People misapply the Second Law of Thermodynamics quite a lot. This is just another example.
Let's dispense with the ignorant question, "Well, who created God?"
Let's not.
Sorry, but using linear logic, that question is pointless.
It is? I'll give you that point if you agree that asking "Where'd the Universe come from?" is exactly the same question.
The assumption is that God always was, (and here I'm going to really offend some people) just as the Bible asserts. It is perfectly logical to assume that if only one answer fits the given conditions, it must be correct. If points one and two are obviously wrong, point three has got to be it.
Here's where your 'logic' fails. You believe God exists and is responsible for the creation of the Universe. You admit that you cannot know where God came from, and that therefore he has always existed. I don't believe that God exists, and I admit that I cannot know where the universe came from. But it's here - I can detect it, measure it, perform experiments on it. The fact that it exists is not a matter of faith. Whether or not it was a billion-to-one chance, it doesn't matter because we hit the jackpot! Else we wouldn't be here discussing it. Or, as some believe, the Universe has always existed and is cyclical - ever expanding then contracting then starting over again. Or, it may be steady-state and will some time in the incomprehensible future become a vast volume all at one uniform temperature. We don't know, but we keep trying to understand.
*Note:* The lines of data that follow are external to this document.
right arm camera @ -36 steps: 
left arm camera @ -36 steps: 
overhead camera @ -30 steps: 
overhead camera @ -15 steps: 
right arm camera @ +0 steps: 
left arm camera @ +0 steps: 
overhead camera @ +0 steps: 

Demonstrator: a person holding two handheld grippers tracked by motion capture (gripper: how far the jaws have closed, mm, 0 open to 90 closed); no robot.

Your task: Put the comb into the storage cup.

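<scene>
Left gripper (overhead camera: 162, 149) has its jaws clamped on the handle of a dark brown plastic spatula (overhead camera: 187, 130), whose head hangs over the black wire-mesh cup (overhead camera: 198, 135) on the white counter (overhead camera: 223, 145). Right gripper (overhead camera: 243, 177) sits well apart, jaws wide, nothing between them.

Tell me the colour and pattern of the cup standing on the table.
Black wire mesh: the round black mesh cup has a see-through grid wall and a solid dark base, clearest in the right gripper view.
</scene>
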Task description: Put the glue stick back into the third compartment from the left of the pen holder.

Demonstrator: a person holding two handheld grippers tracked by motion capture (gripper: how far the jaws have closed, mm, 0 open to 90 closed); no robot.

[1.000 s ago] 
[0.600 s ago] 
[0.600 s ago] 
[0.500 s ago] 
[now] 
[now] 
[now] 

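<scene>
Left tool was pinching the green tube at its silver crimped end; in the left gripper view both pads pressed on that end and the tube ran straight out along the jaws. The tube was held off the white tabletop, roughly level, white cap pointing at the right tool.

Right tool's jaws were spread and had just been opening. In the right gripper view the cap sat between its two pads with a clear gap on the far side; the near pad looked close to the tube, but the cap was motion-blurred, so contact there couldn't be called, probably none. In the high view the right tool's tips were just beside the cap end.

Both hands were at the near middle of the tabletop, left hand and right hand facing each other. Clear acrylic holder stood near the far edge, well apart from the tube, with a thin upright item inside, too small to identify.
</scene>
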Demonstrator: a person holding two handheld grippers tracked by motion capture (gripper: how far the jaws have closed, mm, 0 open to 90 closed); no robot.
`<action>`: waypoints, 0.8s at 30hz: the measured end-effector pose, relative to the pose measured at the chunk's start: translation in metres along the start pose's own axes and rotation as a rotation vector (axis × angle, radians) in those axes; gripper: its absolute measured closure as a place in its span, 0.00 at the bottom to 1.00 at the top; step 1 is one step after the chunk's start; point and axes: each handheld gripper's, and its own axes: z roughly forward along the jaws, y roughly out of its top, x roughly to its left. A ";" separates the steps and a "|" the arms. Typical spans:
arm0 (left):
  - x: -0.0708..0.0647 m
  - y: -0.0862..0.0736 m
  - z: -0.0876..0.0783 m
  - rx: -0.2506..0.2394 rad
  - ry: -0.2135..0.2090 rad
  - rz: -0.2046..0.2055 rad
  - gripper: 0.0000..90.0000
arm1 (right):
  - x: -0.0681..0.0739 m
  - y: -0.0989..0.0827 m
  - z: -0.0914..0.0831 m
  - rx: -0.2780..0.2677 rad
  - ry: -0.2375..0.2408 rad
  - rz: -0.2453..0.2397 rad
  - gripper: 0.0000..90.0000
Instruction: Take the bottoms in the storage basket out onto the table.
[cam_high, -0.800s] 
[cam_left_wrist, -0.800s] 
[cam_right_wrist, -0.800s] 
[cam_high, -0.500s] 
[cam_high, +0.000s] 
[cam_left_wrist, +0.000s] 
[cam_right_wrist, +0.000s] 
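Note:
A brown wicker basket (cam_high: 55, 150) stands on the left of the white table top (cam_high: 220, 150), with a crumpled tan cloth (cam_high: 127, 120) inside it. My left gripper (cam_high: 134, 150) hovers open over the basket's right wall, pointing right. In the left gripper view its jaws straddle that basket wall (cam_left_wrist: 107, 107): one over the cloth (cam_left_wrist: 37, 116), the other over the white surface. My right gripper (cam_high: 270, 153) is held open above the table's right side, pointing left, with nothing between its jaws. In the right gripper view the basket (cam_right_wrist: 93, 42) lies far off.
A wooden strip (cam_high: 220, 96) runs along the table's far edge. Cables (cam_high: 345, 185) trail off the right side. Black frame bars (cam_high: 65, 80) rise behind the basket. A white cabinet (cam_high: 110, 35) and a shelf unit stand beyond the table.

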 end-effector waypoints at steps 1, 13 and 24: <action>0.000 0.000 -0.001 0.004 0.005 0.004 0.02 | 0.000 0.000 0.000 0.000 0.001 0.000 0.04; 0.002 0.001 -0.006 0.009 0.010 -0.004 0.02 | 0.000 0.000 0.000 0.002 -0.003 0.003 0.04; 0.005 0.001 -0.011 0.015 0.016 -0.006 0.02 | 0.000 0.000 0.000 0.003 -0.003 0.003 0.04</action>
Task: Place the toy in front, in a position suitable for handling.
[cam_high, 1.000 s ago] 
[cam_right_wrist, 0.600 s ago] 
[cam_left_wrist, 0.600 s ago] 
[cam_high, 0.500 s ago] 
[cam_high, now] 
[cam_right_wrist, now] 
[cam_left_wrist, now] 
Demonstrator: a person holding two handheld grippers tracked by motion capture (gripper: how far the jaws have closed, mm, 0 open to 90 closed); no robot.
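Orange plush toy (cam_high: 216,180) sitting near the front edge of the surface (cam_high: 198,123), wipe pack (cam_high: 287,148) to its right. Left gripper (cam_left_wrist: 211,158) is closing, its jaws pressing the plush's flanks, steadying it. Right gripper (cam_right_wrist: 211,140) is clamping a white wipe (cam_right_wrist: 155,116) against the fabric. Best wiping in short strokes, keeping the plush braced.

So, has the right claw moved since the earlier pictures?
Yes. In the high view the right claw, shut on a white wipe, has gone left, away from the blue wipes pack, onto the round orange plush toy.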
Look at biology. Living systems are incredibly more complex than that of our most sophisticated technology at NASA or the DoD. But even a mousetrap or a handgun illustrate irreducible complexity. For those unfamiliar with the concept, tell me which item you can remove from a common mousetrap and it will still function as intended. Even Darwin admitted that the eye gave him fits because you just couldn't explain it apart from an intelligent designer. This was more than a century before Watson and Crick discovered DNA. The chance of a single nucleotide forming by accident is one in 10 to the 23rd power, yet it takes millions of such nucleotides to make up all the genes necessary to create a human being.

To look at that incredible amount of design and figure there is no God is tantamount to looking at the space shuttle launching and saying, "gee, wonder how that happened."
There's that Second Law problem again. There is no reason that life, in all its complexity could not be chance. If it were impossible, we wouldn't be here discussing it. The fact that we are here, as we are, is not proof of a designer. Because if there is a designer, you just pushed the question of "faith" back one level. That is all. Because, as flippantly as you tried, you cannot dismiss the question of "Where did God come from?" It's exactly the same question as "Where did the Universe come from?" And the answer is the same: You cannot know. The difference between those of us who do not believe in a God and those who do, is that we who do not believe don't require that there be an all-powerful being in charge of it all. The only difference between my faith and yours is that I believe I can't know where the universe came from. You believe in a God you cannot measure, test, or even detect. As someone once said:
"I contend that we are both atheists. I just believe in one fewer god than you do. When you understand why you dismiss all the other possible gods, you will understand why I dismiss yours."
I'm not an atheist - I accept that, just as I cannot know where the universe came from, I cannot know that there is no God, but I find the idea quite illogical. Occam's razor says, in my logic, that the existence of a God is a more complicated explanation for the existence of the Universe than "it just is."